This is a milestone for me. As a mother, I’ve just reached a significant point: it’s the first time in nearly two years that I don’t have a baby in the house. Tomorrow, my youngest son will celebrate his second birthday. My three boys are all spaced just 20 months apart, meaning every time one of them turned two, we always had another little one in the mix. After six years filled with pregnancies, nursing, and the challenges of newborns, I’ve finally had a break. It’s been a year since I’ve needed a breast or bottle.
Lately, I find myself glancing around, sensing something is missing. I can’t help but wander into the infant section at Target, only to swiftly bypass the pacifiers, swaddle blankets, and bottles—each time, a lump forms in my throat. Those days are over.
Earlier this week, I ventured into my grandmother’s basement to collect bins overflowing with baby clothes, now destined for my soon-to-arrive nephew. I paused at a soft hospital-issued onesie, memories flooding back. Were they ever really that small?
As I prepare breakfast for my other sons, my youngest zooms by, a blur of fleece pajamas and tousled blond hair. I recognize those pajamas—navy blue and orange with playful soccer balls—size 2T. They always fit the toddler who awaited his baby brother’s arrival. My heart aches, instinctively searching for the newborn who seems to linger just out of reach.
Instead, I find him—my littlest boy. He wraps his arms around my neck in a warm embrace, sits beside me, and holds my hand. His hair still has that wispy softness, and when he sleeps, his face mirrors the grainy ultrasound photo from long ago.
But now, his language blooms with unexpected clarity. His chubby toddler thighs fill my lap, and he helps himself to a cup of water and brushes his own teeth. I catch a glimpse of myself in the full-length mirror, startled by the reflection of a child too big to carry. It feels almost awkward to gather him against my chest.
These small yet monumental moments seemed to slip by unnoticed during the first two rounds of motherhood, muted by the cries of newborns and the demands of my firstborn. Now that there’s no new addition to shift the focus, he remains my baby. Yet, he will be two soon. Too soon.
His entrance into the world was premature, arriving four days before the planned C-section, a rush of amniotic fluid signaling his dramatic arrival. Everything has flown by at an alarming pace, often before we felt truly ready.
I find myself longing for the postpartum ward of the hospital—the soft hues, the long corridors, and the comforting trays of food served by attentive nurses. And of course, the tiny pink infant, swaddled in the mobile bassinet or cradled in my grateful arms.
Without a newborn, I feel somewhat lost, as if I don’t fully recognize myself. We’ve been racing toward two with a sense of urgency—an impatience, because ’22’ and ’23’ months are just too cumbersome to articulate. The inevitable passage of time looms, and as my sons grow, the gap widens between their needs and my capabilities. Their world will expand beyond the confines of our home, while I remain tethered to the smallness of life—those tiny hands, the daily challenges, and the mundane moments we share.
Yes, I feel bound to my children, yet anchored as well. However, as the ties begin to loosen, I wonder what will hold me steady. Just recently, while enjoying a rare afternoon in Manhattan, I climbed the subway steps only to find myself disoriented in the crowd, feeling as if I were being tossed about like a plastic bag in the wind. I worry that once they are grown, I might not recognize myself at all.

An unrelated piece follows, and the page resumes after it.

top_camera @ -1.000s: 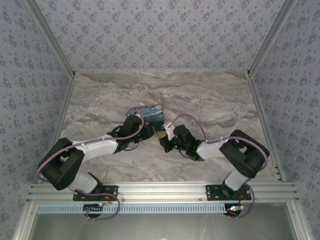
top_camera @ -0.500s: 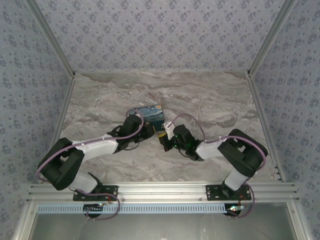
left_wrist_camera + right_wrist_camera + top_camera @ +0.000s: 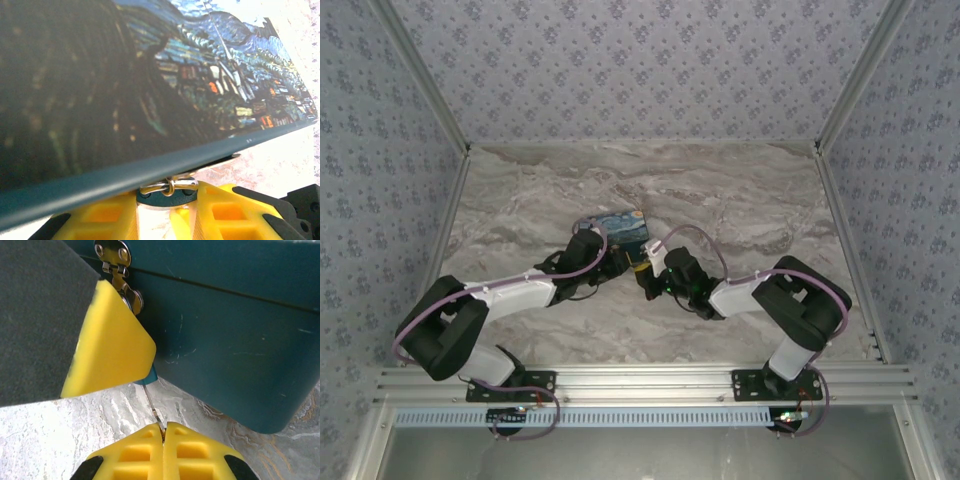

For those navigating similar journeys, this blog post might resonate deeply. For further insights into family-building and fertility, consider checking out this resource on infertility and explore Dr. Emily Carter for expert advice on reproductive health. Additionally, if you’re on a journey toward parenthood, our article on the couples’ fertility journey offers valuable information.
In summary, as my youngest son approaches his second birthday, I find myself reflecting on the bittersweet passage of time. The transition from babyhood to toddlerhood brings a mix of nostalgia and uncertainty, leaving me both anchored by my children and unsure of what lies ahead.